Tutti interrogati, tutti in Questura: l'obiettivo risolvere il giallo della madre e della figlia avvelenate con la ricina . Proseguono senza sosta gli accertamenti degli investigatori a Campobasso , dove parenti, amici e conoscenti della famiglia Di Vita continuano a essere ascoltati dagli inquirenti.
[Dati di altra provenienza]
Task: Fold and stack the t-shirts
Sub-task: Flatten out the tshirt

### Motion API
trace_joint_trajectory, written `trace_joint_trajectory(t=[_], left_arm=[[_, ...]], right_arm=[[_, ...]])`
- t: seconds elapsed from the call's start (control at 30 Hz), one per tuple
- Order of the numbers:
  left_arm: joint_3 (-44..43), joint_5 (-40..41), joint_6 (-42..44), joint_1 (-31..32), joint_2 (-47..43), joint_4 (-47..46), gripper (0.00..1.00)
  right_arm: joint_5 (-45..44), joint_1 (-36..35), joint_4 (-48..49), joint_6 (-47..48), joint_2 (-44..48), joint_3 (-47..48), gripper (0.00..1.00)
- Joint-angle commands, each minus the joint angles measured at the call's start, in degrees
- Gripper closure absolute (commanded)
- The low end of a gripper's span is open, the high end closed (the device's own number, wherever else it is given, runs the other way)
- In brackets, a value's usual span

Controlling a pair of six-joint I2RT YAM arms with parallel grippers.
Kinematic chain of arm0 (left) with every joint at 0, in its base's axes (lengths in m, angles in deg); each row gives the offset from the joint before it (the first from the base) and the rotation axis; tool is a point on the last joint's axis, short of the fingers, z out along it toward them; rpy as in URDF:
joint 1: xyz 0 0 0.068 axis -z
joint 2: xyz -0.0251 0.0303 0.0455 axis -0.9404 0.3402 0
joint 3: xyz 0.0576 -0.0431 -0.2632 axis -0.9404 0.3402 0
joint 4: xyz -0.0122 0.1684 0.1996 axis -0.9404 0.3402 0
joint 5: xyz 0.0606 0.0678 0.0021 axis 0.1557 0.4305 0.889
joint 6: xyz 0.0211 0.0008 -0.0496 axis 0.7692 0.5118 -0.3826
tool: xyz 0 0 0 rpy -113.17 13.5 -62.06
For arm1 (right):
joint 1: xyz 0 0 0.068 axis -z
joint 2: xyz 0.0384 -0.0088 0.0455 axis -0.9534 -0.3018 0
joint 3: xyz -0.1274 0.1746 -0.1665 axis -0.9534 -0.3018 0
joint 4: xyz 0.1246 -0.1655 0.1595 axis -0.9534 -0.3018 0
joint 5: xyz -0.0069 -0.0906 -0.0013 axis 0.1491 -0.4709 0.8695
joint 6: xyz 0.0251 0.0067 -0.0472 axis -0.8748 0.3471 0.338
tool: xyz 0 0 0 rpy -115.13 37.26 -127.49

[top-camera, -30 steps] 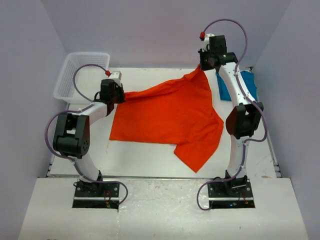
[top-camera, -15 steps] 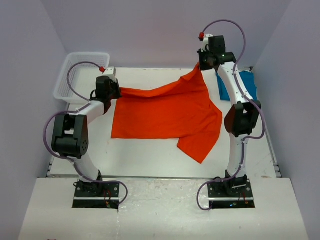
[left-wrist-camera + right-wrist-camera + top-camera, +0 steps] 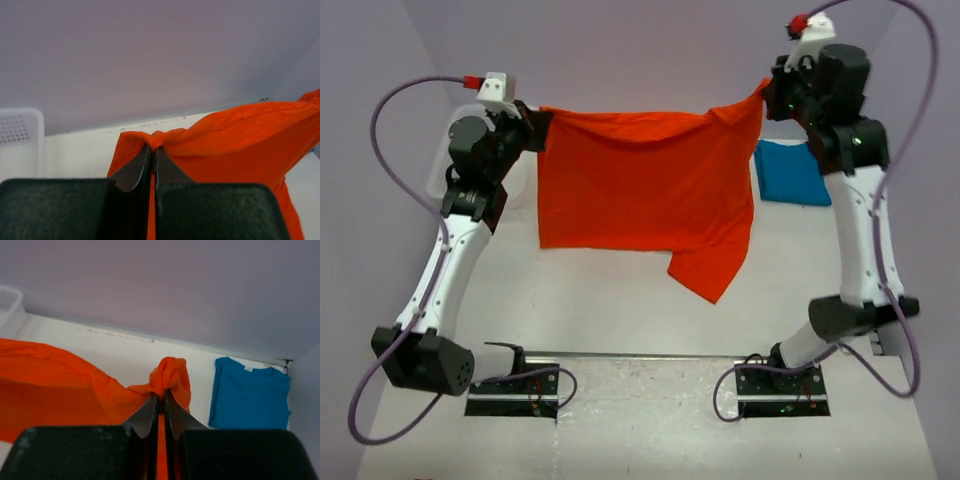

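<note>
The orange-red t-shirt (image 3: 640, 185) is held spread in the air left of the teal-blue t-shirt (image 3: 790, 172), with one top corner clenched in the left tool (image 3: 540, 127) and the other in the right tool (image 3: 767, 96). The teal-blue one appears already folded on the tabletop (image 3: 620, 310). Folding and stacking the orange-red one are judged not yet done.

No readable text, labels, or signs.
</note>
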Motion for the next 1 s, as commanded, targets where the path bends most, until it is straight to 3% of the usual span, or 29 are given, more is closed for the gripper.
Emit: trace_joint_trajectory(t=[0.0,0.1,0.3,0.5,0.6,0.7,0.97], left_arm=[[-2.91,-4.10,-1.01,0.01,-8.09,4.13,1.00],[-4.14,-4.98,-0.93,0.01,-13.54,8.18,1.00],[-8.36,-1.48,1.26,0.01,-16.98,14.17,1.00],[-17.67,2.75,2.14,0.01,-4.43,15.93,1.00],[-27.66,5.12,4.08,-0.17,7.32,17.33,1.00],[-34.62,6.18,5.22,-0.70,13.93,19.79,1.00],[-30.87,5.92,6.11,-0.70,12.21,18.48,1.00]], right_arm=[[-2.77,-1.33,2.34,-0.49,17.10,-2.06,1.00],[-3.65,-2.57,1.99,-0.40,25.99,-3.91,1.00],[-1.46,-2.92,0.68,-0.49,30.17,-1.55,1.00],[0.83,-2.83,-1.97,-1.46,14.72,12.51,1.00],[1.27,-2.31,-2.23,-1.37,5.57,20.32,1.00],[1.62,-2.39,-0.83,-1.37,1.69,19.39,1.00],[1.53,-1.78,0.15,1.18,0.19,16.48,1.00]])
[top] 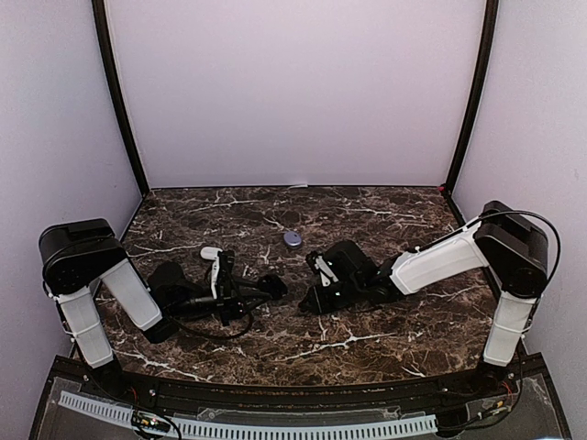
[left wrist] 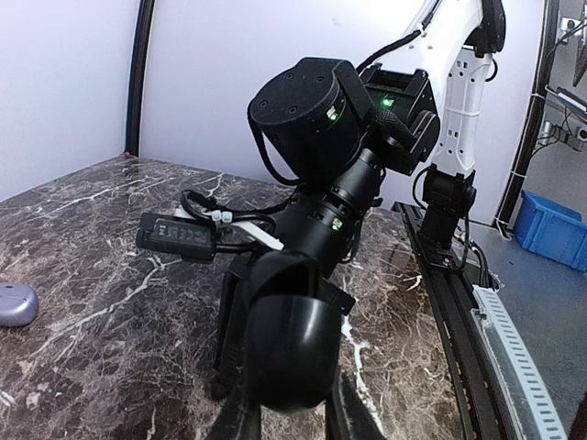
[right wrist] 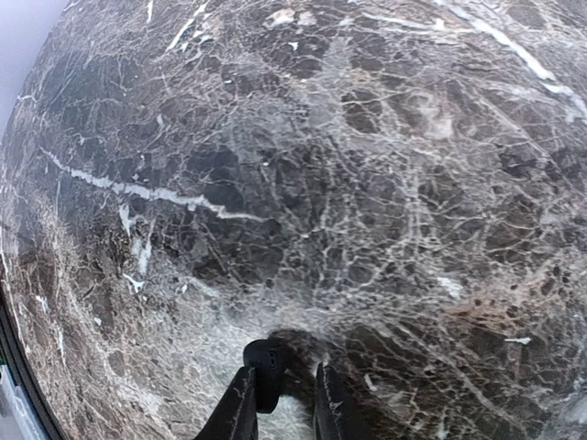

A coordinare l’attività sono il capo della squadra mobile Marco Graziano e la procuratrice di Larino Elvira Antonelli , impegnati a fare luce sulla morte di Antonella di Ielsi e della figlia quindicenne Sara Di Vita . L’attenzione resta concentrata soprattutto sulla sfera privata e sui rapporti familiari, nel tentativo di verificare eventuali tensioni o dissapori di cui si è parlato nei giorni scorsi. Tra le persone sentite figurano anche amici stretti della famiglia e dei due sopravvissuti, Gianni Di Vita e la figlia diciottenne Alice, che non era presente alla cena durante la quale, secondo le ipotesi, madre e figlia avrebbero ingerito la sostanza letale. Le testimonianze raccolte puntano a ricostruire dinamiche e relazioni, con particolare attenzione ai legami tra Alice e i familiari, così come al rapporto tra il marito e la moglie. In circa una settimana sono già una trentina le persone ascoltate . Nel frattempo, vengono ridimensionate alcune indiscrezioni circolate sull’autopsia, in particolare quelle relative alla presunta assenza di necrosi degli organi, elemento che aveva fatto sorgere dubbi sull’avvelenamento da ricina. A escludere con decisione l’ipotesi di contrasti familiari è stato il fratello di Antonella , intervenuto ai microfoni di "Quarto grado": "Prima di tutto voglio la verità su mia sorella e mia nipote". L’uomo ha ricordato l’ultimo incontro, avvenuto alla vigilia di Natale: "Mia sorella stava bene era normale, tranquilla". Ha inoltre negato problemi nella coppia: " Non mi sono mai accorto che le cose non andassero bene col marito " e ha espresso dubbi anche sulla pista dell’avvelenamento: "Forse è una cosa di routine, però secondo me non c'entra nulla", aggiungendo che il cognato e la nipote "Non farebbero mai del male".